Abstak
Kamal Maulana
181106021238
Mesin amplas pada dasarnya untuk membuat permukaan benda menjadi lebih halus dengan cara pengikisan terhadap permukaan. Mesin amplas dengan cara sistem sabuk ini penggerak utamanya adalah motor listrik, motor listrik yang digunakan motor listrik 1 phase. Kebutuhan daya motor listrik dapat diketahui dengan dua cara yaitu: pengukuran menggunakan alat ukur power analyzer dan perhitungan dengan menggunakan dasar teori, metode penelitian ini menggunakan metode kuantitatif, dengan melakukan pengukuran dan perhitungan dengan berlandaskan dasar teori yang dibutuhkan.
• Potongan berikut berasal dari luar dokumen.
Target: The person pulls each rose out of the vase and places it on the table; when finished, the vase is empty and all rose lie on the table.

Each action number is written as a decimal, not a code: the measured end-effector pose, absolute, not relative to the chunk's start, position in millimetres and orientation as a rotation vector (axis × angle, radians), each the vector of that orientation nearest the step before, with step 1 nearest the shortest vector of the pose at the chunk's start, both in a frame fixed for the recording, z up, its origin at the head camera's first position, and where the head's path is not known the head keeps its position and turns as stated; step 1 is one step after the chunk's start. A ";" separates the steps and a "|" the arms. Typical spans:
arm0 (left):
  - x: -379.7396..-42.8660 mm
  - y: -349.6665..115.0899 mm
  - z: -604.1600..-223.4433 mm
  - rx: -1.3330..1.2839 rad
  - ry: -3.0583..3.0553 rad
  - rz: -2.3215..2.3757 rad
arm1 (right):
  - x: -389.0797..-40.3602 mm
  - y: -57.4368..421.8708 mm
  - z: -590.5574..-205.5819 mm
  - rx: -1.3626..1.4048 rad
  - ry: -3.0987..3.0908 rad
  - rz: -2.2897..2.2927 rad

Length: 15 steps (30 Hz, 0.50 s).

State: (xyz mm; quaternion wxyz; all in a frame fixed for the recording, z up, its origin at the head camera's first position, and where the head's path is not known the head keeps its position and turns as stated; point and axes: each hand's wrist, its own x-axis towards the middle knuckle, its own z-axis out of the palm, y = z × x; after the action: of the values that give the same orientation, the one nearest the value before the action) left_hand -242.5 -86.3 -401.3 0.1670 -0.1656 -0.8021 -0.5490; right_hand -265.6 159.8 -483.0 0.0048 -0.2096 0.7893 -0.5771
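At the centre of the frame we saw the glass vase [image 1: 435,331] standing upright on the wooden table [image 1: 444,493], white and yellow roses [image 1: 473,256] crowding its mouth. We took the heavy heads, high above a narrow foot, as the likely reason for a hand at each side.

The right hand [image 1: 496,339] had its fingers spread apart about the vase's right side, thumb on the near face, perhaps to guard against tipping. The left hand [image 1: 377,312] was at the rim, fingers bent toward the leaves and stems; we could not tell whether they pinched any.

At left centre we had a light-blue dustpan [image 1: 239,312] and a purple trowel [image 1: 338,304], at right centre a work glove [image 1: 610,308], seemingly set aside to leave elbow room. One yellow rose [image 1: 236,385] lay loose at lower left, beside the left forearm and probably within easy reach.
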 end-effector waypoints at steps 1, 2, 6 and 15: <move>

Adapun hasil kebutuhan daya motor dengan metode alat ukur pada saat mesin belt sander dihidupkan sebesar 0,359kW. Memperoleh besar daya yang dibutuhkan pada saat proses feeding, dalam menggunakan grit amplas yang berbeda dan menggunakan spesimen yang berbeda. Dengan menggunakan
perhitungan dasar teoritis yang digunakan menyebabkan, kenaikan yang signifikan kebutuhan daya mesin belt sander terjadi pada amplas grit 80, Ini dikarenakan kedalaman potong (depth of cut) pada spesimen memiliki kedalaman yang cukup tinggi dari grit amplas lainnya. Pada spesimen Besi S45C memiliki kebutuhan daya pada saat proses feeding sebesar 550,50 Watt, pada spesimen Alumunium memiliki kebutuhan daya pada saat proses feeding sebesar 539,49 Watt, dan pada spesimen Kayu memiliki Kebutuhan daya pada saat proses feeding sebesar 532,15 Watt.
Kata Kunci : Daya, Feeding, Mesin Amplas.